1) I’m a professional author, and I have better things to do than rant at some fourteen year old reader (especially trolls posing as readers) on the internet. There is no greater mark of the non-professional than going after Jo Blow Reader and taking them to task for being upset because they found the names in your book difficult or because they think you’re trying to bring your feminist gay agenda poly communist socialism to the masses. It’s just a book. I’ve published four of them and need to finish the fifth one, and I have better things to do. People being upset about being uncomfortable with the themes I bring to the page in my fiction is something I expected. Troll backlash, GamerGate/Your Slip is Showing style, with dudes posing as queer women of color who are totally being objective was also expected (these get easier to spot as you go along). Classic troll behavior LIVES for author meltdowns. I’m actually not very good at real meltdowns. Trolls tend to be sadists who take delight in the pain of others. I find a lot of responses to my work tell me more about the reader than the book, and find them deeply funny as opposed to painful. Which is why I could never date a sadist; they would die miserably while I laughed.

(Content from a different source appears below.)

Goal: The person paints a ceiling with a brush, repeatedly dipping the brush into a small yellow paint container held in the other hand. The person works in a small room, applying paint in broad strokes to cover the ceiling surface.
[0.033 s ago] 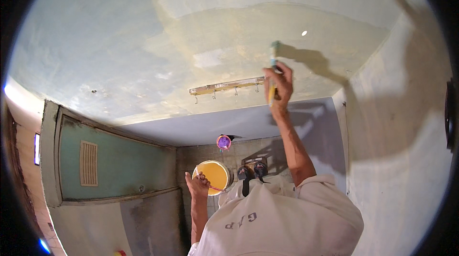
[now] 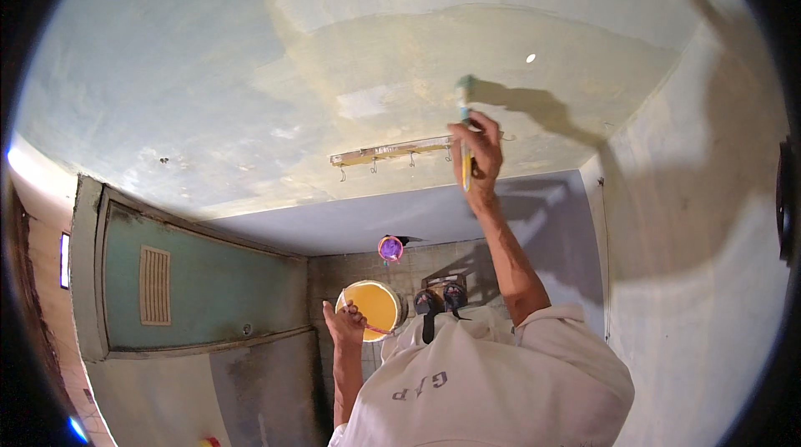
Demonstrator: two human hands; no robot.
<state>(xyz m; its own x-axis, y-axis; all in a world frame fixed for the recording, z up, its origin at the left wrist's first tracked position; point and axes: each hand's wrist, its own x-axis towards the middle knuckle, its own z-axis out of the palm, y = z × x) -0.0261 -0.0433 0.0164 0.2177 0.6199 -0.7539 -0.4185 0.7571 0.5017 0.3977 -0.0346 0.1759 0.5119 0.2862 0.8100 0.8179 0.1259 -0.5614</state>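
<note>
My right hand [image 2: 479,153] is closed around a paintbrush [image 2: 465,105] and raised before the wall. The brush points up, with a greenish bristle end and a yellow handle showing below my fingers. Its bristles are at or close to the pale, patchy wall [image 2: 400,55]; contact is hard to tell. Lower down, my left hand [image 2: 344,323] has its fingers curled on the handle of a bucket of yellow-orange paint [image 2: 377,301], the thumb sticking out. Behind my right hand, a hook rail [image 2: 392,151] with several wire hooks is fixed to the wall.
A small pot with purple contents [image 2: 390,248] stands on the tiled floor beyond the bucket. My sandalled feet [image 2: 440,298] rest on what looks like a crate or stool. A green door [image 2: 200,280] with a vent is at left; a side wall [image 2: 692,222] rises at right.
My right hand and the paintbrush have shifted slightly left along the wall. My left hand and the bucket stay in place.
</note>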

2) Book conversations are for readers, not authors. Social media has made creators more accessible than ever before, and I get wanting to ask us questions about what our intentions were, about what we meant, about What It All Means. But the reality is that half of the reading experience has to do with the person reading the book. Only half comes from what I actually put on the page. That means that reader conversations about books should generally stay reader conversations, without me barreling in to muck things up.

3) Authors butting into reader conversations shuts down discussion. The moment I post a big rant, or show up in some comments section is the minute the discussion of a book ceases to be about the book and instead becomes about my reaction to reviews. This also makes readers who may not comment hesitate to publicly discuss my work on the internet, for fear that the Eye of Sauron will beam down upon them at any moment, waiting to descend on their comments section and take them to task. I like readers reading my work. I have no interest in being Sauron.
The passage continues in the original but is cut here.